1.3.2.14 Suspect Data Check

The Suspect Data Check processor checks an attribute value for a variety of common data entry 'cheats', such as entering 'aaa' in a name field.

Specifically, it can check for any or all of the following:

  • Repeating alphabetic characters (for example, 'aaa')

  • Repeating numeric characters (for example, '111')

  • Repeating non-alphanumeric characters (for example, '>>>')

  • Repeating patterns (for example, 'abcabc')

  • Minimum character length (for example, for short values such as 'x')

Use the Suspect Data Check to check for common user ruses which result in suspect data in compulsory columns.

Where an empty value cannot be entered at the point of data entry, the user may enter a single character - for example a space, a full stop, or a random single character - to get past that point.

Alternatively, a single but repeating character may be entered - for example '9999' - or perhaps a repeating pattern of characters - for example 'asdasd'.

Note that this may not be the fault of the user, but of the business process and/or supporting applications. The user may not know or have available the complete set of data that the data entry application is requesting, but is required to enter the data into the system.

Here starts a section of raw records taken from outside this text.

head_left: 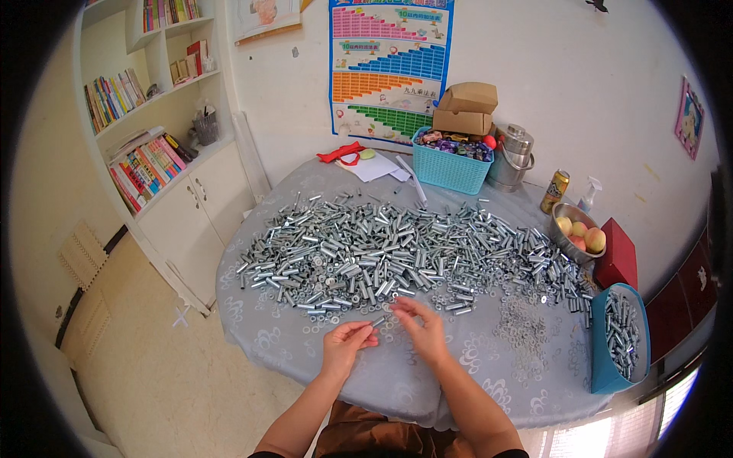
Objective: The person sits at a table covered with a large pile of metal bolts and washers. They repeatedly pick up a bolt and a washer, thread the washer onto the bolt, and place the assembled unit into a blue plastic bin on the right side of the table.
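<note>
A wide heap of silvery metal bolts and sleeves (pixel 359 252) covers the middle of the table. My left hand (pixel 345 347) is closed at its near edge, pinching one short metal bolt (pixel 378 321) between thumb and fingertips, its free end pointing right. Just right of it, my right hand (pixel 421 328) is raised with thumb and index finger bent toward each other by the heap's edge. Whatever those fingertips hold is too small to make out. Loose washers (pixel 313 330) lie around the left hand, and a spread of small rings (pixel 523 324) lies farther right.
A blue bin of metal pieces (pixel 597 343) stands at the table's right edge. Behind it are a red box (pixel 617 256), a metal bowl of fruit (pixel 569 246) and a can (pixel 555 191). A turquoise basket (pixel 450 169), a metal canister (pixel 510 164) and papers (pixel 374 168) sit at the back.
</note>
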A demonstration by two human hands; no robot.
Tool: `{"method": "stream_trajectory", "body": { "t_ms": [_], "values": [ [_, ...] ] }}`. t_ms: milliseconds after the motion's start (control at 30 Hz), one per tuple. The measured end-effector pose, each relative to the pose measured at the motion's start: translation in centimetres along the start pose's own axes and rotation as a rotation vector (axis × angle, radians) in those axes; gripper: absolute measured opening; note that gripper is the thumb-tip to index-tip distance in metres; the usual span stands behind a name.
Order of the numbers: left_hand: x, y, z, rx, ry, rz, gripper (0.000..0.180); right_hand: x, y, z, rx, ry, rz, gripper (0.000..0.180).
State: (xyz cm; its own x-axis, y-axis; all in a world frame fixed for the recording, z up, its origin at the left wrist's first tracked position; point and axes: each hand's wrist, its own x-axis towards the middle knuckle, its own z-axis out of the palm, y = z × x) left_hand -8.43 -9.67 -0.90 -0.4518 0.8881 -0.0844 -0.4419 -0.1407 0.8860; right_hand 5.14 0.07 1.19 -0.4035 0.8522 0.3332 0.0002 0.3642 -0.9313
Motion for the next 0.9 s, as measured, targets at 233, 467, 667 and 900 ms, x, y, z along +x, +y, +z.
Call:
{"method": "stream_trajectory", "body": {
  "t_ms": [233, 467, 667, 900],
  "values": [
    [0.1, 0.1, 0.1, -0.001, 0.024, 0.005, 0.015, 0.7, 1.5, -1.5, -0.675, 0.048, -0.294, 0.019],
    [0.0, 0.0, 0.1, 0.021, 0.006, 0.026, 0.015, 1.0, 1.8, -1.2, -0.749, -0.027, -0.299, 0.021],
    [0.0, 0.1, 0.2, 0.044, 0.016, 0.003, 0.016, 0.3, -0.1, -1.2, -0.007, -0.093, 0.146, 0.021],
    [0.0, 0.0, 0.0, 0.042, 0.012, 0.012, 0.015, 0.3, -0.7, -1.3, -0.119, -0.200, -0.102, 0.021]
  ]
}}
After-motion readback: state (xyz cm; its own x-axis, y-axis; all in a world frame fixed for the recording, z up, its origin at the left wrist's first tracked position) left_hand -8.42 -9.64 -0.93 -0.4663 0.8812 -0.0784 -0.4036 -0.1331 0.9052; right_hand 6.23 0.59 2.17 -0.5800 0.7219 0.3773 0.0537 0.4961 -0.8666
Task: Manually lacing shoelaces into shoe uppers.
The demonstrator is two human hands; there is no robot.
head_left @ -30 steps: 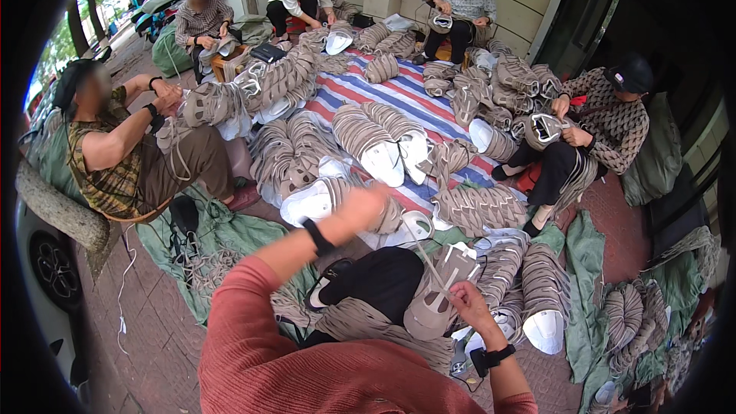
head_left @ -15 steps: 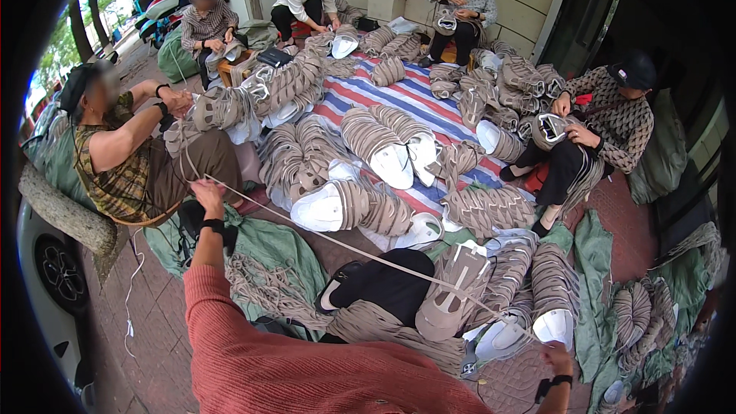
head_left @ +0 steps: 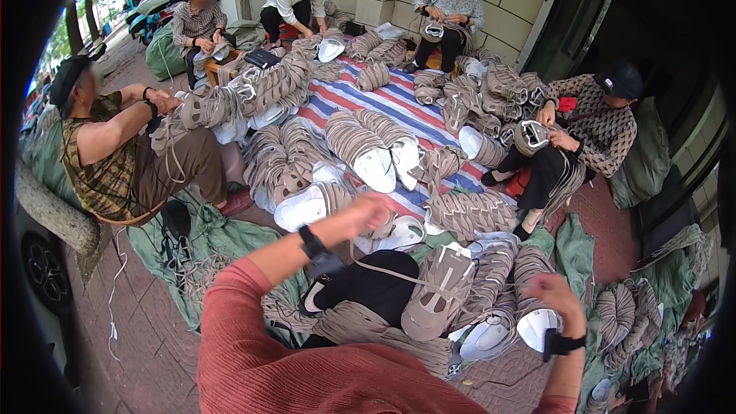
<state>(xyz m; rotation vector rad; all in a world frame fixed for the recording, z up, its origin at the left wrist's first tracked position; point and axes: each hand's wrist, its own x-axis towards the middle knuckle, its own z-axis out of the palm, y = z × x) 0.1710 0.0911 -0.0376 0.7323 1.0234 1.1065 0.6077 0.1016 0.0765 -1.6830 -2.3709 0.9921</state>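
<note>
L hand (head_left: 368, 213): frame ctr; clenched on lace (head_left: 383, 264)
R hand (head_left: 553, 294): lower right; grip indeterminate
Shoe upper (head_left: 437, 303): on lap, btwn hands

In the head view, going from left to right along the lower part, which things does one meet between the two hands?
left hand → taut lace → tan shoe upper → white sole → right hand

Soft even daylight, sharp centre (edges bent, black-rimmed)
</note>
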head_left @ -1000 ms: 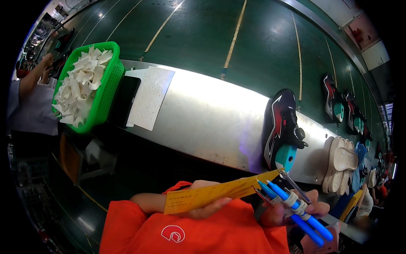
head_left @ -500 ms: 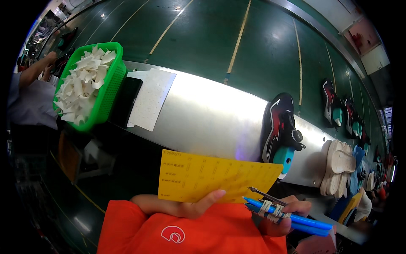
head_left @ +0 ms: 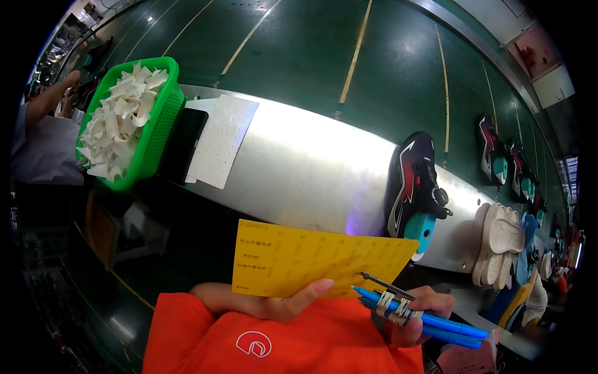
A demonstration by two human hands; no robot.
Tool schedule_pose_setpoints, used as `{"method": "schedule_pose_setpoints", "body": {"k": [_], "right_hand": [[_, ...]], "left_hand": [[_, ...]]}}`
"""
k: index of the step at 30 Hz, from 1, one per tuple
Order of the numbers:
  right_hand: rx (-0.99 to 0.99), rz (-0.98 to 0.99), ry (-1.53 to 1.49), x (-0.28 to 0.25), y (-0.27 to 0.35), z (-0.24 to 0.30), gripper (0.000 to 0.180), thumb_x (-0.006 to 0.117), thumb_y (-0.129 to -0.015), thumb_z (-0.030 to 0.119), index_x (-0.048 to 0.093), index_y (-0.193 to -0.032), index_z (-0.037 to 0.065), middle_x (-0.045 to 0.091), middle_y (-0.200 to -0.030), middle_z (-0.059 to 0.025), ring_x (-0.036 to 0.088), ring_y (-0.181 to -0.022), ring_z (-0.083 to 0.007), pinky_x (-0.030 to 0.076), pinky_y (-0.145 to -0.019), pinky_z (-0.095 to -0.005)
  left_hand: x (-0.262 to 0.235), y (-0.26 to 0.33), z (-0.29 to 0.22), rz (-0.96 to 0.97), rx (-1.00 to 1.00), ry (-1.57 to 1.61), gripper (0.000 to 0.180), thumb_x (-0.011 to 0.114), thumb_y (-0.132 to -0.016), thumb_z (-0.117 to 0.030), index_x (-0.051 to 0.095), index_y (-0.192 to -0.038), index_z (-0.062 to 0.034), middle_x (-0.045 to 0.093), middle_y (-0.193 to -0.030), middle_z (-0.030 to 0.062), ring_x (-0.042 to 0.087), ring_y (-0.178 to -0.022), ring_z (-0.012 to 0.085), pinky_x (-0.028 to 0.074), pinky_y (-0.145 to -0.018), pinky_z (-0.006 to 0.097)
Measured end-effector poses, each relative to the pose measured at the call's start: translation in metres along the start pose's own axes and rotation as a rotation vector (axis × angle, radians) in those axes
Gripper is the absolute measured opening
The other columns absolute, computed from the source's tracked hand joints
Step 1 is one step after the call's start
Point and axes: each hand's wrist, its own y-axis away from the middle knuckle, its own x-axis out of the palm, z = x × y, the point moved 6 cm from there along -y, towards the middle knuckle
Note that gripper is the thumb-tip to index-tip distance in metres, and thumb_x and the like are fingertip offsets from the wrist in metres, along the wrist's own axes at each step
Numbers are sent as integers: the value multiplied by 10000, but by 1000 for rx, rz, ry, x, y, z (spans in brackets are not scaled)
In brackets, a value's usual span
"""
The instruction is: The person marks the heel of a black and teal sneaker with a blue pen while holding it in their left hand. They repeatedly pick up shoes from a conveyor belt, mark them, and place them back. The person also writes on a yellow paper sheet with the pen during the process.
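My left hand grips the lower edge of a yellow printed card, thumb on its face, the card spread out in front of my chest. In my right hand is a bundle of blue pens wrapped with pale elastic bands, together with a thin dark metal-tipped pen. Their tips point left and lie over the card's lower right part; I cannot tell whether they touch it. Just beyond the card's right end, a black and red shoe with a teal heel stands on the metal ledge.
The steel ledge carries a green basket of white scraps, a dark flat object and white sheets at left. Beige soles are stacked at right. Beyond runs a green belt with more shoes. Another person's arm shows far left.
My right hand with the pens has shifted slightly left and up, bringing the tips further over the card. The card has tilted a little; the view has shifted slightly.
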Motion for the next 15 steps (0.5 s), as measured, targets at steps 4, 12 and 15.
{"method": "schedule_pose_setpoints", "body": {"k": [4, 12, 15], "right_hand": [[-18, 112, 7, 1, 2, 2, 260, 601, -791, 235, 463, -795, 15, 582, -629, -127, 626, -560, -194, 517, -503, -259], [-98, 263, 118, 3, 5, 3, 265, 566, -836, 173, 359, -883, 14, 536, -612, -92, 594, -538, -149, 515, -503, -266], [-123, 117, -47, 7, 13, 1, 266, 572, -830, 162, 356, -876, 14, 536, -607, -94, 590, -535, -142, 501, -481, -258]], "left_hand": [[5, 0, -2, 30, 2, -43, 499, 546, -854, -289, 412, -1269, -47, 471, -1268, 101, 460, -1145, 200, 383, -921, 264], [20, -6, 14, -44, 111, -67, 540, 571, -840, -323, 404, -1276, -51, 457, -1281, 99, 456, -1146, 195, 386, -918, 270], [24, -16, 28, 3, 92, -146, 513, 560, -852, -300, 405, -1272, -50, 469, -1269, 96, 470, -1128, 179, 397, -903, 262]]}}
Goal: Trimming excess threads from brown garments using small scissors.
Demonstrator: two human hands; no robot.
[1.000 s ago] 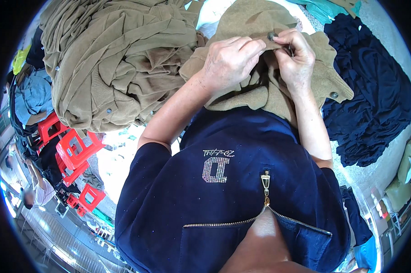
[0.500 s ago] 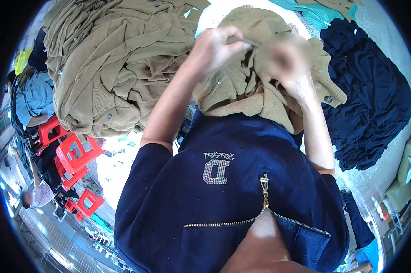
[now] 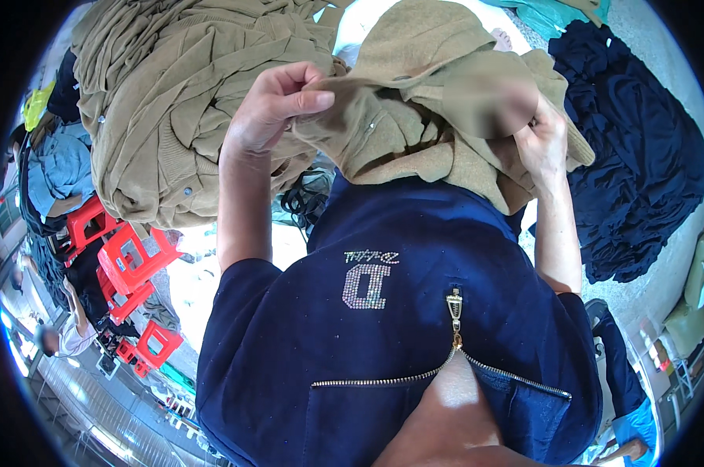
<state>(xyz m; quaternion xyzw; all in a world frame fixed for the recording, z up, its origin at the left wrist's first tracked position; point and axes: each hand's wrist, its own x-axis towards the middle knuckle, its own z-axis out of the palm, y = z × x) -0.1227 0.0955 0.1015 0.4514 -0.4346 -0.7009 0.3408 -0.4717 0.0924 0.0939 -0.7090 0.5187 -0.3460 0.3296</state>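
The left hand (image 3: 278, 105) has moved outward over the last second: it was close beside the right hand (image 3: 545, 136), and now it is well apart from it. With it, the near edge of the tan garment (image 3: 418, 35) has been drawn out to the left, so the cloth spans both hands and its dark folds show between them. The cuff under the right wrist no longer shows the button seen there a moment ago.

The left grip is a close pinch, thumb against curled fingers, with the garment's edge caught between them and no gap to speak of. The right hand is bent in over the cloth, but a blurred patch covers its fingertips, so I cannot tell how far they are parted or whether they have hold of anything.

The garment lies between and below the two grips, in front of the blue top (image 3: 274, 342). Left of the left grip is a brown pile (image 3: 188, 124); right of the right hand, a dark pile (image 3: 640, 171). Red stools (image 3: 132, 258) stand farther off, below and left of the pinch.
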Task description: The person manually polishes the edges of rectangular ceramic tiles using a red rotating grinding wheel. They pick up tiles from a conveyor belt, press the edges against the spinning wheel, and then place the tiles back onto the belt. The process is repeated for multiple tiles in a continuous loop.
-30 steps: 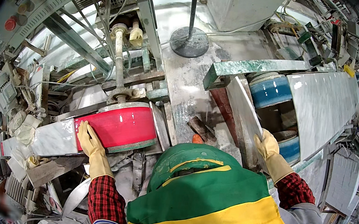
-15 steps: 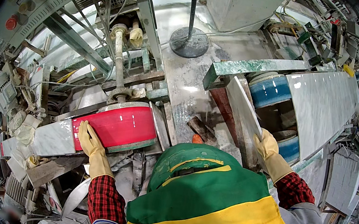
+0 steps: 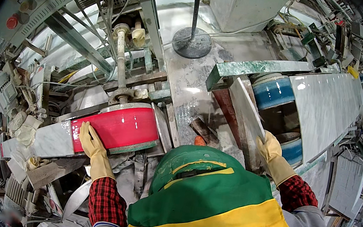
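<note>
1. Here's the left hand (image 3: 93, 147), in a pale glove, laid on the glossy red belt (image 3: 128, 127) near its left end, fingers stretched out together and gripping nothing.
2. And here's the relation that looks decisive: the pale marbled slab (image 3: 54, 139) lies just to the left of those fingers, a thin strip of red showing between its end edge and the glove.
3. Look at the slab's long axis! It runs away leftward, dipping slightly in view, so the end toward the red drum face is the one nearest the glove; part of the far stretch sits behind crumpled pale cloths or gloves (image 3: 26, 131).
4. Which hand is nearer? The left, clearly; the right hand (image 3: 273, 156) is well apart, on the other side of the body.
5. Over there, the gloved right fingers curl at the near end of an upright pale board (image 3: 245, 101). They touch its edge, but whether they clamp it can't be made out.
6. Just beyond that board: blue rollers (image 3: 277, 93), with a broad pale slab (image 3: 326, 108) to their right.
7. Back on the left, a shaft (image 3: 120, 58) runs upward in view from the red drum's mount.
</note>
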A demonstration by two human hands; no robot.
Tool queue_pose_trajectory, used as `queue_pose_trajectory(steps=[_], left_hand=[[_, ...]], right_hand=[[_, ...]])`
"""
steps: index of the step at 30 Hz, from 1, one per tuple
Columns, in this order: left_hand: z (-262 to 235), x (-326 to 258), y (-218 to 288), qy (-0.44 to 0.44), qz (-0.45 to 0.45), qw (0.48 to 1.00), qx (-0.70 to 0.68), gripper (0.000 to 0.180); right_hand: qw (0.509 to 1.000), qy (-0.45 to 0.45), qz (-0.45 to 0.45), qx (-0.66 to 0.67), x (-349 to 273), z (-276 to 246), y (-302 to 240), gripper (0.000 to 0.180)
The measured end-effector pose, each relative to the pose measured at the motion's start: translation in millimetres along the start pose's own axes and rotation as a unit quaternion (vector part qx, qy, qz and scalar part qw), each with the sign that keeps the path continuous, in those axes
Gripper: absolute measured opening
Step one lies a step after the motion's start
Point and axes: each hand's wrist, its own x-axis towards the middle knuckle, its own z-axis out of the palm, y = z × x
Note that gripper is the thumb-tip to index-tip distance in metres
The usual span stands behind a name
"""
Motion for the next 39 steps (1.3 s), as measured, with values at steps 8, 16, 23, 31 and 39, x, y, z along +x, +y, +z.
queue_pose_trajectory(steps=[8,16,23,31,39], left_hand=[[0,-1,1,-0.004,-0.013,1.0,-0.004,0.035],[0,0,-4,-0.01,-0.011,1.0,-0.005,0.035],[1,-1,-4,-0.005,-0.012,1.0,-0.01,0.035],[-1,0,0,-0.009,-0.02,1.0,-0.014,0.036],[-2,0,4,-0.014,-0.024,1.0,-0.003,0.037]], right_hand=[[1.0,-0.013,-0.002,-0.001,0,-5,-5,0.04],[1.0,0.019,-0.007,-0.009,-1,-1,-3,0.038],[1.0,0.016,-0.009,-0.007,-4,-7,-10,0.037],[1.0,0.012,0.001,0.006,-4,-8,-10,0.036],[1.0,0.016,-0.004,0.0,-3,-6,-8,0.036]])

The following table describes the configuration options:

Configuration Description

Inputs

Specify a single attribute that you want to check for suspect data entries.

Options

Specify the following repeating alphabetic character options:

  • Check: drives whether or not to check for repeating alphabetic characters. Specified as Yes/No. Default value: Yes.

  • Minimum repeat: the minimum number of alphabetic characters that must be repeated for the check to identify a suspect entry. Specified as a number. Minimum value: 2. Default value: 3.

Specify the following repeating numeric character options:

  • Check: drives whether or not to check for repeating numeric characters. Specified as Yes/No. Default value: Yes.

  • Minimum repeat: the minimum number of numeric characters that must be repeated for the check to identify a suspect entry. Specified as a number. Minimum value: 2. Default value: 2.

Specify the following repeating non-alphanumeric character options:

  • Check: drives whether or not to check for repeating non-alphanumeric characters. Specified as Yes/No. Default value: Yes.

  • Minimum repeat: the minimum number of numeric characters that must be repeated for the check to identify a suspect entry. Specified as a number. Minimum value: 2. Default value: 2.

Specify the following repeating patterns options:

  • Check: drives whether or not to check for repeating patterns of characters. Specified as Yes/No. Default value: Yes.

  • Minimum pattern length: the minimum number of pattern characters that must be repeated for the check to identify a suspect entry. Specified as a number. Minimum value: 2. Default value: 3.

  • Minimum pattern repeat: the minimum number of times a pattern must occur for the data to be identified as suspect. Specified as a number. Minimum value: 2. Default value: 2.

Specify the following minimum length options:

  • Minimum length: the minimum length, in characters, for values in this attribute. Specified as a number. Default value: 0.

Outputs

Describes any data attribute or flag attribute outputs.

Data Attributes

None.

Flags

The following flags are output:

  • SuspectData: indicates which data passes the Suspect Data Check: Suspect Data, Valid Data and Null. Possible values are Y/N/-.

The following table describes the statistics produced by the profiler:

Statistic Description

Suspect records

Records that were identified as having a suspect value in the attribute checked.

Drill down to see a breakdown of the suspects by the check that identified them. Drill down again to see the records.

Valid records

Records that did not have a suspect value in the attribute checked.

Null records

Records with a null value in the attribute checked.

Output Filters

The following output filters are available:

  • Valid records

  • Suspect records

  • Records that were null in the attribute checked

Example

In this example, the Suspect Data Check is used to check a NAME attribute for suspect data entries.

A summary view:

Alpha repeats Numeric repeats Non-alpha repeats Pattern repeats Short values

1

1

1

0

0

A drill down on Alpha repeats:

NAME CU_NUM

aaaaaaaaa

87581